Peran terpenting dalam keberhasilan penyelenggaraan sekolah inklusif terletak pada
beberapa pihak berikut.
1. Kepala Satuan Pendidikan
Partisipasi aktif kepala satuan pendidikan adalah salah satu prediktor penting
keberhasilan dalam menerapkan perubahan, meningkatkan layanan, atau
menetapkan kebijakan pelaksanaan akomodasi yang layak (fleksibilitas kurikulum
serta sarana/prasarana). Kepala sekolah berperan penting dalam memfasilitasi
perubahan sistemik dan memimpin sekolah untuk mengadopsi sikap dan praktik
baru. Agar pelaksanaan pendidikan inklusif menunjukkan manfaat yang positif,
lingkungan belajar dan proses pembelajaran harus dibangun dengan hati-hati
untuk memberikan kesempatan belajar yang luar biasa bagi semua peserta didik.
Kepala sekolah bekerja sama dengan SLB/ satuan pendidikan khusus atau pihak
lain terkait yang berada dalam satu wilayah terdekat.

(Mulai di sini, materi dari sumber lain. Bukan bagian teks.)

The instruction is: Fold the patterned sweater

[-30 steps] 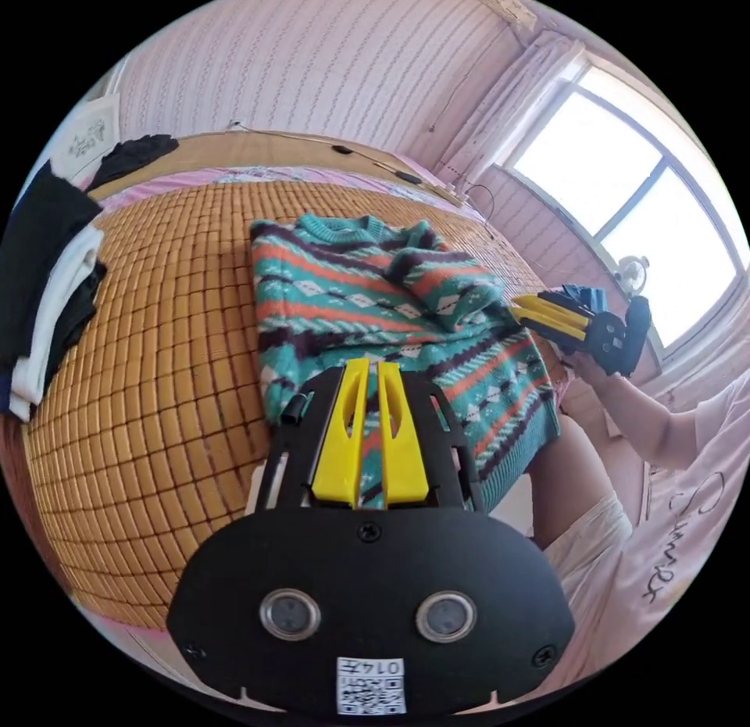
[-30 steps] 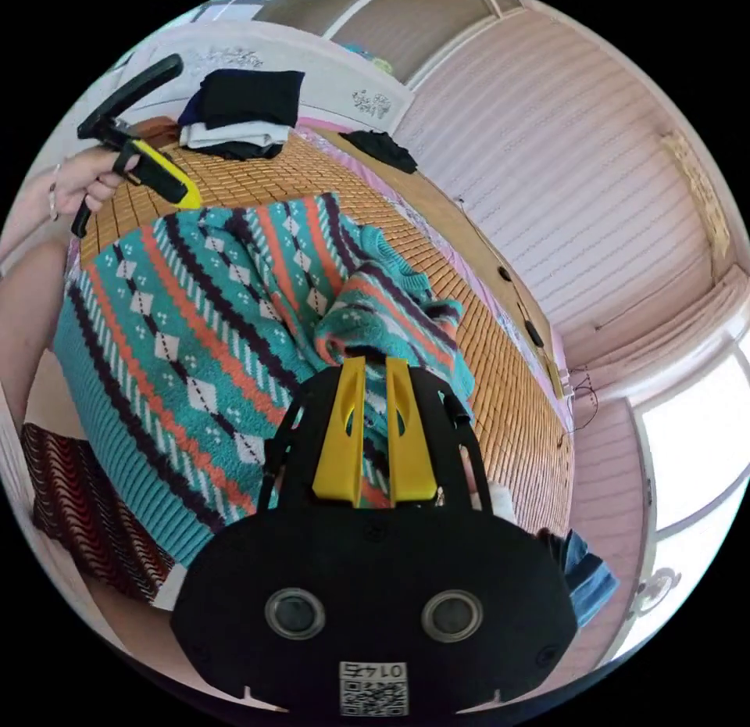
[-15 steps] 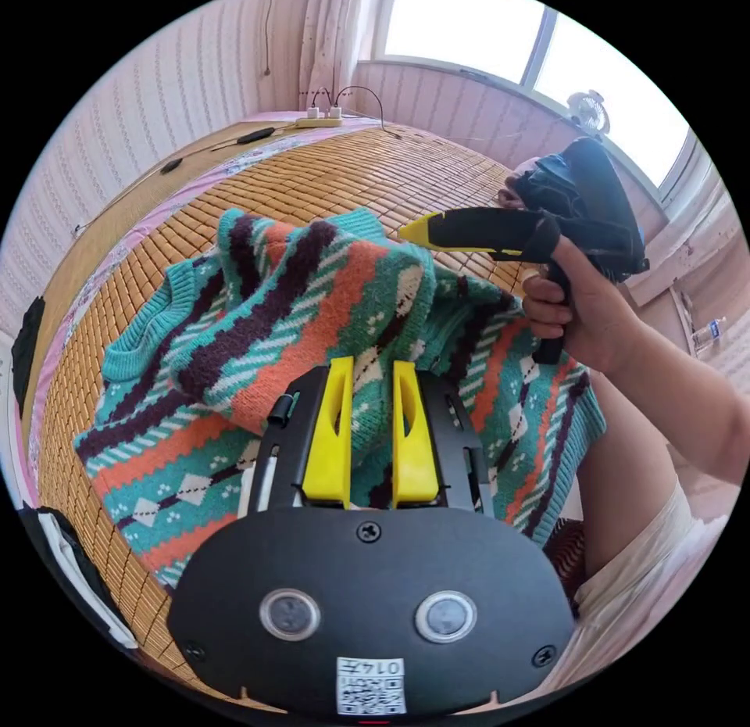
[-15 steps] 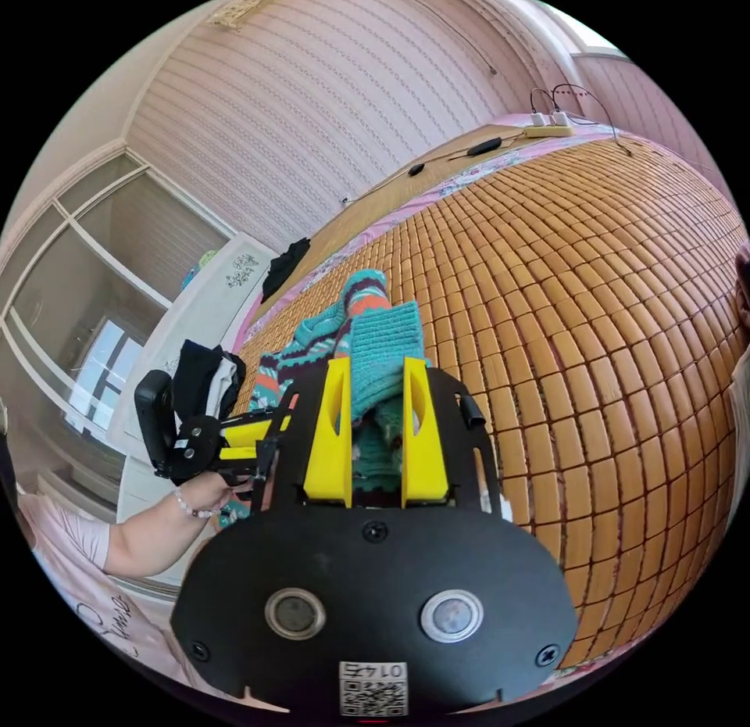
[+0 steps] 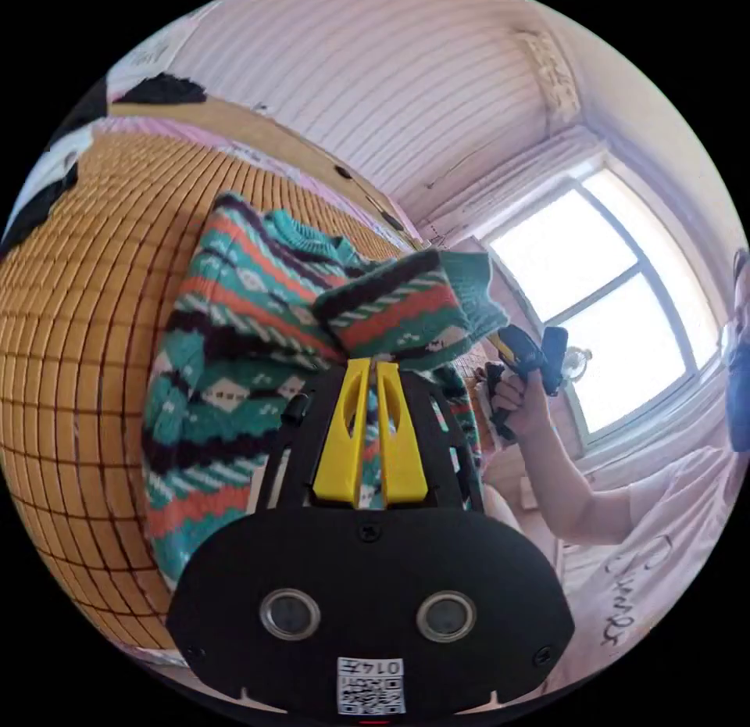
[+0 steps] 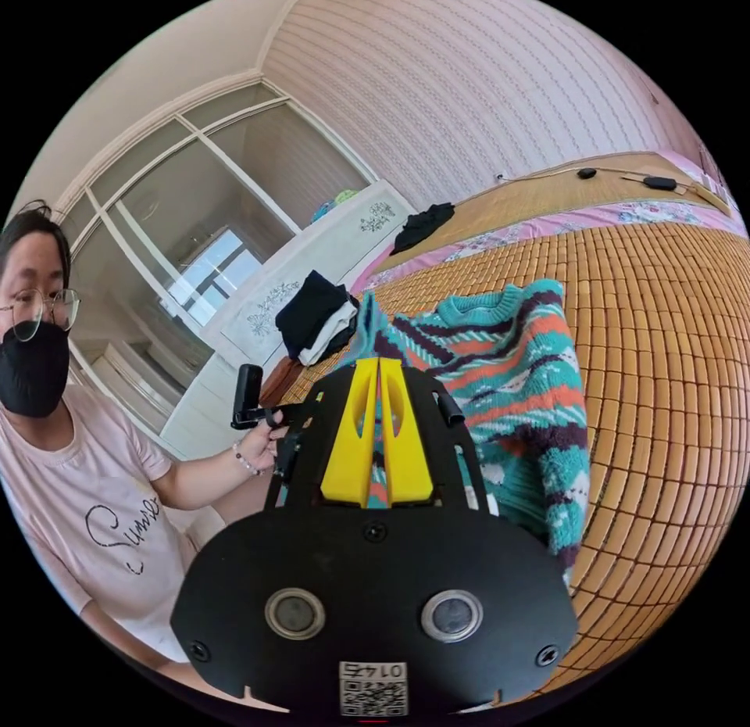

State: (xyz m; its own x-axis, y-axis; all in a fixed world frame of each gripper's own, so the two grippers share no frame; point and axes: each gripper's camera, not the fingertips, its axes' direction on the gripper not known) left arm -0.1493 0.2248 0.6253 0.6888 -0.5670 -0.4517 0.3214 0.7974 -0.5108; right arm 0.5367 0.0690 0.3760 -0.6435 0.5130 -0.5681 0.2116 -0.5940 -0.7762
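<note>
The patterned sweater (image 5: 226,313), striped in teal, orange and dark purple, lies on a bamboo mat (image 5: 70,305). One sleeve (image 5: 406,305) is lifted off the body and stretched in the air. My left gripper (image 5: 373,365) is shut on the sleeve's near part. My right gripper (image 5: 501,342), held by a hand, meets the teal cuff (image 5: 478,285). In the right gripper view my right gripper (image 6: 379,361) is shut, and a strip of teal cuff (image 6: 366,314) stands up at its tip. The sweater's body (image 6: 523,375) lies beyond it, neck away from me.
A stack of folded dark and white clothes (image 6: 316,320) sits at the mat's far corner, and a dark garment (image 6: 422,223) lies on the wooden ledge behind. Small black devices (image 6: 660,182) rest on that ledge. A person (image 6: 86,477) stands at the bed's edge. A bright window (image 5: 601,305) is beside the bed.
Both grippers have closed from open onto the sleeve. The sleeve has risen off the sweater and is stretched between them. Both cameras swung a long way.
</note>
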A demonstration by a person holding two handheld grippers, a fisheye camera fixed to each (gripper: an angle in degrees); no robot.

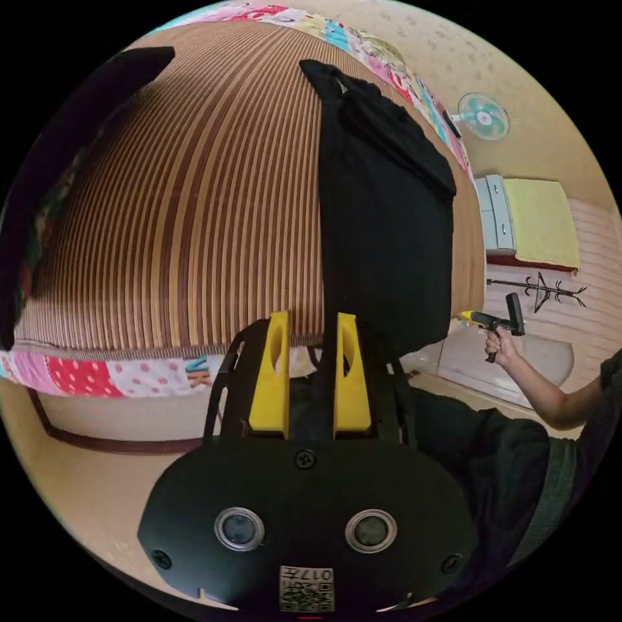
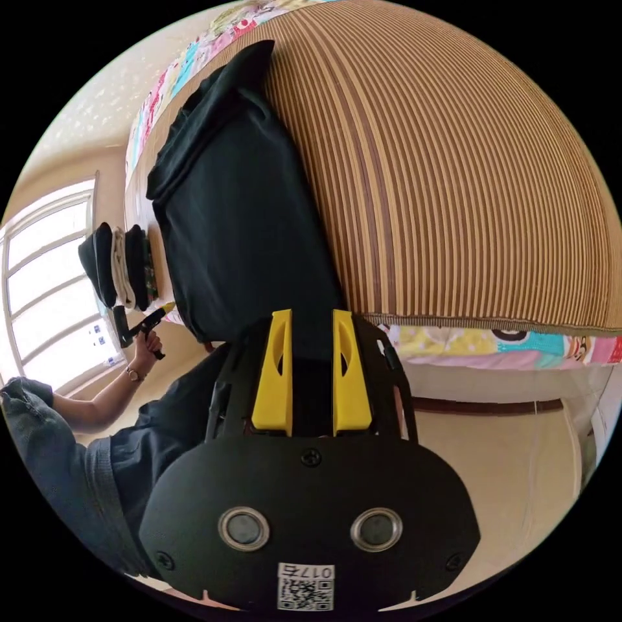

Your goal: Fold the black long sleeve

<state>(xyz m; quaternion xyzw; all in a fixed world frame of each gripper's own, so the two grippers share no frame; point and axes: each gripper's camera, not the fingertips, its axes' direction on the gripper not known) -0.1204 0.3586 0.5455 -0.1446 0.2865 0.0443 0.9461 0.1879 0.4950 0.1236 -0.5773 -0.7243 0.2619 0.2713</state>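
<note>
- The black long-sleeve garment (image 1: 382, 214) lies flat on a brown and tan striped mat (image 1: 194, 194) that covers the bed, folded into a long panel with its near hem hanging over the bed's edge.
- In the left gripper view, the left gripper (image 1: 312, 324) with its yellow jaws stands at one near corner of the garment; black cloth runs down between the jaws, which sit close together with only a narrow gap, and they appear to pinch the hem.
- In the right gripper view, the right gripper (image 2: 312, 324) sits at the other near corner of the same garment (image 2: 240, 220); its yellow jaws are likewise drawn nearly together with dark cloth between them.
- Each view catches the other gripper far off at the opposite corner, held in the person's hand (image 1: 502, 346), its tip touching the hem.
- A patchwork quilt (image 1: 97, 376) in bright colours shows under the mat's edge.
- A small stack of folded clothes (image 2: 120, 262) rests on the bed beside the garment, towards the window (image 2: 45, 285).
- A teal wall fan (image 1: 483, 116) hangs on the wall beyond the bed.
</note>
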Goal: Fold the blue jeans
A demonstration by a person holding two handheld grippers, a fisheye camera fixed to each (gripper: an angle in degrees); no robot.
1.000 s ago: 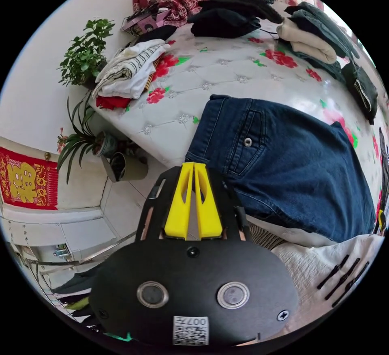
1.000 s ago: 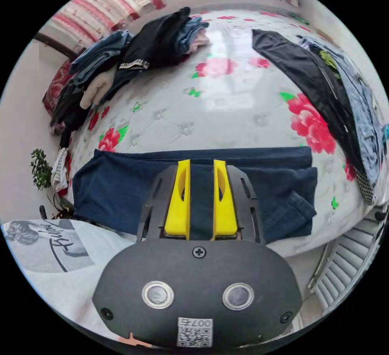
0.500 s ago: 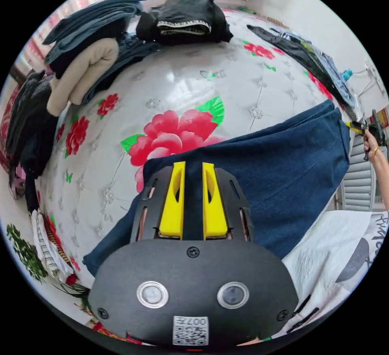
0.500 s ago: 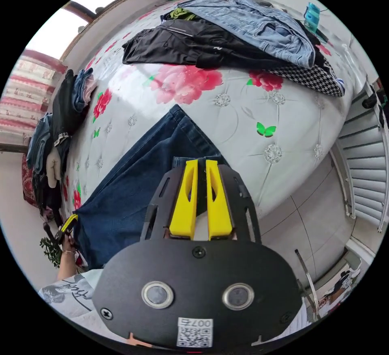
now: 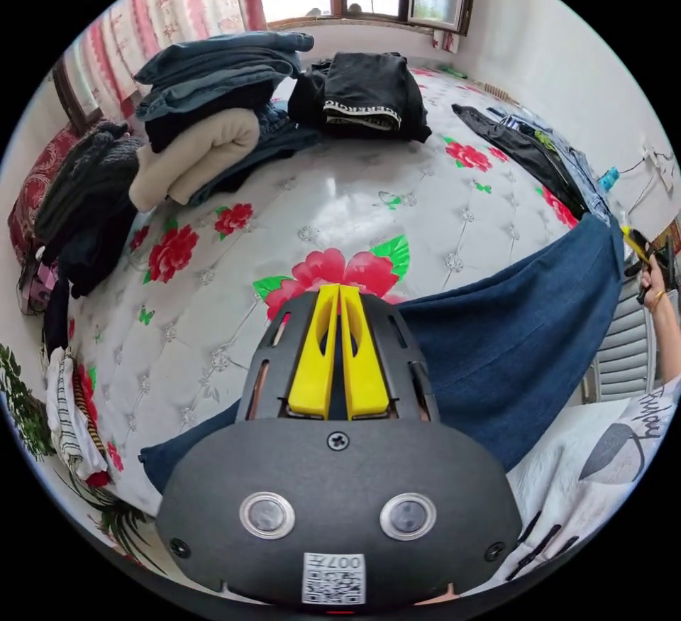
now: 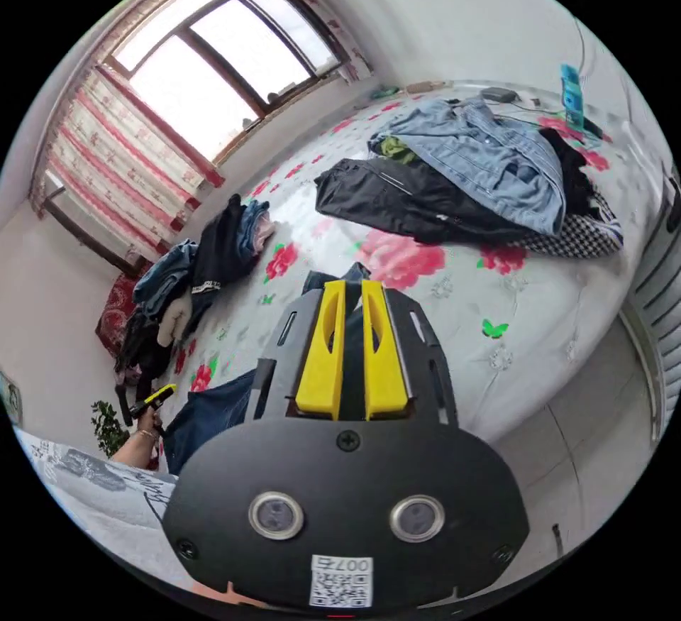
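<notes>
In the left gripper view, the left gripper (image 5: 339,292) has its yellow jaws nearly together, a strip of dark denim between them; both jaws appear to pinch the blue jeans (image 5: 511,351). The jeans hang as a sagging band above the near edge of the flowered mattress (image 5: 333,202), running off to the far side, where a hand (image 5: 654,282) holds the right gripper (image 5: 636,241) at the other end of the cloth. Piles of folded clothes (image 5: 206,124) sit toward the window.

In the right gripper view, the right gripper (image 6: 352,292) has its jaws a narrow gap apart with dark denim filling that gap, so it seems clamped on the jeans (image 6: 213,411). The cloth drops away toward the left gripper (image 6: 157,395), held in the person's other hand (image 6: 147,424). A denim jacket (image 6: 489,160) and dark garments (image 6: 411,206) lie farther back on the mattress (image 6: 454,309).
</notes>
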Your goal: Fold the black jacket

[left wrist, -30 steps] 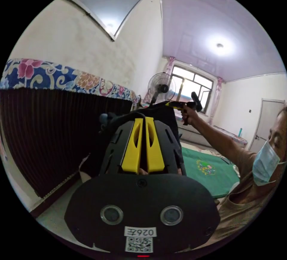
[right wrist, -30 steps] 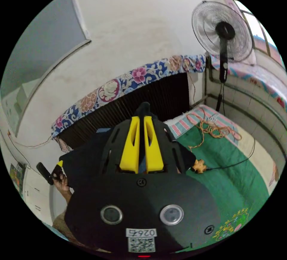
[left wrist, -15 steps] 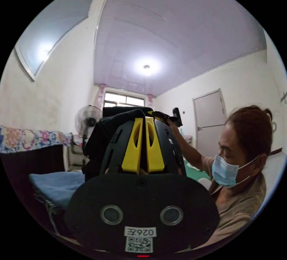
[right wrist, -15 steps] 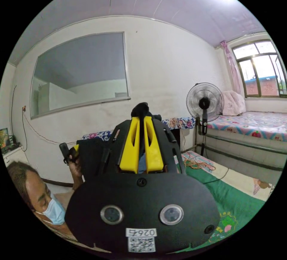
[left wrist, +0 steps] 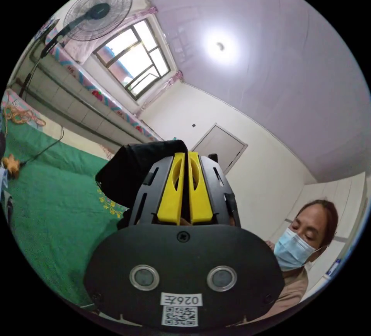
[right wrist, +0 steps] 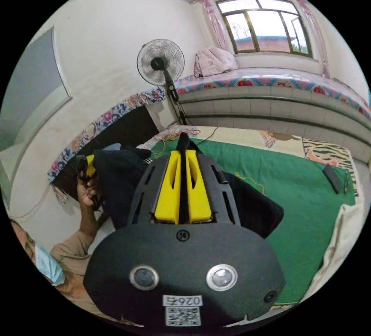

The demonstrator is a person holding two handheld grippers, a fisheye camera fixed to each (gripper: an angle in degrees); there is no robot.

2. Guru Pembimbing Khusus dan Guru Umum
Setiap guru harus saling menghormati dan berpikiran terbuka terhadap filosofi
inklusif, serta dukungan administratif dan pengetahuan yang baik tentang
bagaimana memenuhi kebutuhan peserta didik berkebutuhan khusus. Keterlibatan
dan kolaborasi keduanya sangat penting untuk keberhasilan akomodasi yang
layak, seperti desain kurikulum yang sesuai, proses pembelajaran di kelas, dan
penilaian dalam pembelajaran. Guru Pembimbing Khusus (GPK) adalah guru
yang ditugaskan untuk mendampingi peserta didik berkebutuhan khusus di
sekolah, baik yang berasal dari satuan pendidikan tersebut maupun dari sekolah
luar biasa terdekat. Guru umum terdiri atas: guru kelas, guru mata pelajaran, dan
guru BK.
3. Teman Sebaya
Lingkungan belajar yang inklusif memberi banyak kesempatan kepada peserta
didik umum dan peserta didik berkebutuhan khusus untuk menjalin hubungan
dengan teman sebaya, baik dalam hubungan dalam proses pembelajaran maupun
pertemanan. Hubungan seperti itu membentuk awal persahabatan yang menjadi
sumber penting dukungan emosional. Teman sebaya menjadi hal yang paling
berkontribusi bagi keberhasilan pelaksanaan pendidikan inklusif bagi semua
peserta didik.
4. OSIS (Organisasi Siswa Intra Sekolah)
Keberadaan organisasi di satuan pendidikan wajib melibatkan dan
mengikutsertakan PDBK dalam setiap acara ataupun kegiatan yang diadakan di
satuan pendidikan. Partisipasi disesuaikan dengan kemampuan dan kondisi
PDBK. Keberadaan mereka bukan hanya menjadi peserta kegiatan, namun juga
dapat menjadi panitia atau penyelenggara kegiatan dengan pembagian tugas yang
telah disesuaikan dengan kapasitas kemampuan PDBK.